Иван Федорович Шмонька и его тетушка





– Нет, тетушка! – сказал Иван Федорович, слезая с повозки, – у Григория Григорьевича нет никакой записи.



– И ты поверил ему! Врет он, проклятый! Когда-нибудь попаду, право, поколочу его собственными руками. О, я ему поспущу жиру! Впрочем, нужно наперед поговорить с нашим подсудком, нельзя ли судом с него стребовать… Но не об этом теперь дело. Ну, что ж, обед был хороший?



– Очень… да, весьма, тетушка.



– Ну, какие ж были кушанья, расскажи? Старуха-то, я знаю, мастерица присматривать за кухней.



– Сырники были во сметаною, тетушка. Соус с голубями, начищенными…



– А индейка со сливами была? – спросила тетушка, потому что сама была большая искусница приготовлять это блюдо.



– Была и индейца!.. Весьма красивые барышни, сестрицы Григория Григорьевича, особенно белокурая!



– А! – сказала тетушка и посмотрела пристально на Ивана Федоровича, который, покраснев, потупил глаза в землю. Новая мысль быстро промелькнула в ее голове. – Ну, что ж? – спросила она с любопытством и живо, какие у ней брови?



Не мешает заметить, что тетушка всегда поставляла первую красоту женщины в бровях.



– Брови, тетушка, совершенно-с такие, какие, вы рассказывали, в молодости были у вас. И по всему лицу небольшие веснушки.



– А! – сказала тетушка, будучи довольна замечанием Ивана Федоровича, который, однако ж, не имел и в мыслях сказать этим комплимент. – Какое ж было на ней платье? хотя, впрочем, теперь трудно найти таких плотных материй, какая вот хоть бы, например, у меня на этом капоте. Но не об этом дело. Ну, что ж, ты говорил о чем-нибудь с нею?



– То есть как?.. я-с, тетушка? Вы, может быть, уже думаете…



– А что ж? что тут диковинного? так богу угодно! Может быть, тебе с нею на роду написано жить парочкою.



– Я не знаю, тетушка, как вы можете это говорить. Это доказывает, что вы совершенно не знаете меня…



– Ну вот, уже и обиделся! – сказала тетушка. «Ще молода дытына, – подумала она про себя, – ничего не знает! нужно их свести вместе, пусть познакомятся!»

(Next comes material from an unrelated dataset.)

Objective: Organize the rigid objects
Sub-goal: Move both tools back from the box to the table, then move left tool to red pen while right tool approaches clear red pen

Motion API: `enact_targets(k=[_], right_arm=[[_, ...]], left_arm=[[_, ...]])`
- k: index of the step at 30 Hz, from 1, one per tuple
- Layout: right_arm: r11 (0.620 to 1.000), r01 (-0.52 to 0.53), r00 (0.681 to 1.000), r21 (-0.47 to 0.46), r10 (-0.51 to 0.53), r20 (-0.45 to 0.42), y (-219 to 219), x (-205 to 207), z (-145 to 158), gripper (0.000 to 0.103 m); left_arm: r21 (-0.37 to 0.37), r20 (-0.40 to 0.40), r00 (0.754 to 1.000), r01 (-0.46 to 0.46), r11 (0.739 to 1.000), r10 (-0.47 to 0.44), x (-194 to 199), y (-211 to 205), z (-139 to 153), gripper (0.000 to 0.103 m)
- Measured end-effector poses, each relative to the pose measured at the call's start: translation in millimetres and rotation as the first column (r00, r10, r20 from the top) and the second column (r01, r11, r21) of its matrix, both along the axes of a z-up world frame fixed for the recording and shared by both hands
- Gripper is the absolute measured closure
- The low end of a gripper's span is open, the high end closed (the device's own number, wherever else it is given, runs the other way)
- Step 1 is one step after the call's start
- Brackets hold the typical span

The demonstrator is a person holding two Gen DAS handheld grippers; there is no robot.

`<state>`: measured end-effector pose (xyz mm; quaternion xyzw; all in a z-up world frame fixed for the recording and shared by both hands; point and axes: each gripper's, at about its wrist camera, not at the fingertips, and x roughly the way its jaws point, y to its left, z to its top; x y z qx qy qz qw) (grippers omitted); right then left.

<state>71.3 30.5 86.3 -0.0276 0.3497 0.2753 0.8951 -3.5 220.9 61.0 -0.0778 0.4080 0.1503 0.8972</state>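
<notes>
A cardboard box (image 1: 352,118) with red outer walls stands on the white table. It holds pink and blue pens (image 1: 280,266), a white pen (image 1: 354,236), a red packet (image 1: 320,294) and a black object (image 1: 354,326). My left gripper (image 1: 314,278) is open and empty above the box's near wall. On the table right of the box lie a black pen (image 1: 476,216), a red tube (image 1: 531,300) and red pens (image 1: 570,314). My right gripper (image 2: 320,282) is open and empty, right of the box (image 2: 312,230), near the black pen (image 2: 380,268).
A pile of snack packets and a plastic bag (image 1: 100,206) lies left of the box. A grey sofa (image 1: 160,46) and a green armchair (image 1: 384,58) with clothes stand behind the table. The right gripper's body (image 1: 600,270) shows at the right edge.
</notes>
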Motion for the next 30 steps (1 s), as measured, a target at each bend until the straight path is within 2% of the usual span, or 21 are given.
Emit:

Тут тетушка пошла заглянуть в кухню и оставила Ивана Федоровича. Но с этого времени она только и думала о том, как увидеть скорее своего племянника женатым и понянчить маленьких внучков. В голове ее громоздились одни только приготовления к свадьбе, и заметно было, что она во всех делах суетилась гораздо более, нежели прежде, хотя, впрочем, эти дела более шли хуже, нежели лучше. Часто, делая какое-нибудь пирожное, которое вообще она никогда не доверяла кухарке, она, позабывшись и воображая, что возле нее стоит маленький внучек, просящий пирога, рассеянно протягивала к нему руку с лучшим куском, а дворовая собака, пользуясь этим, схватывала лакомый кусок и своим громким чваканьем выводила ее из задумчивости, за что и бывала всегда бита кочергою. Даже оставила она любимые свои занятия и не ездила на охоту, особливо когда вместо куропатки застрелила ворону, чего никогда прежде с нею не бывало.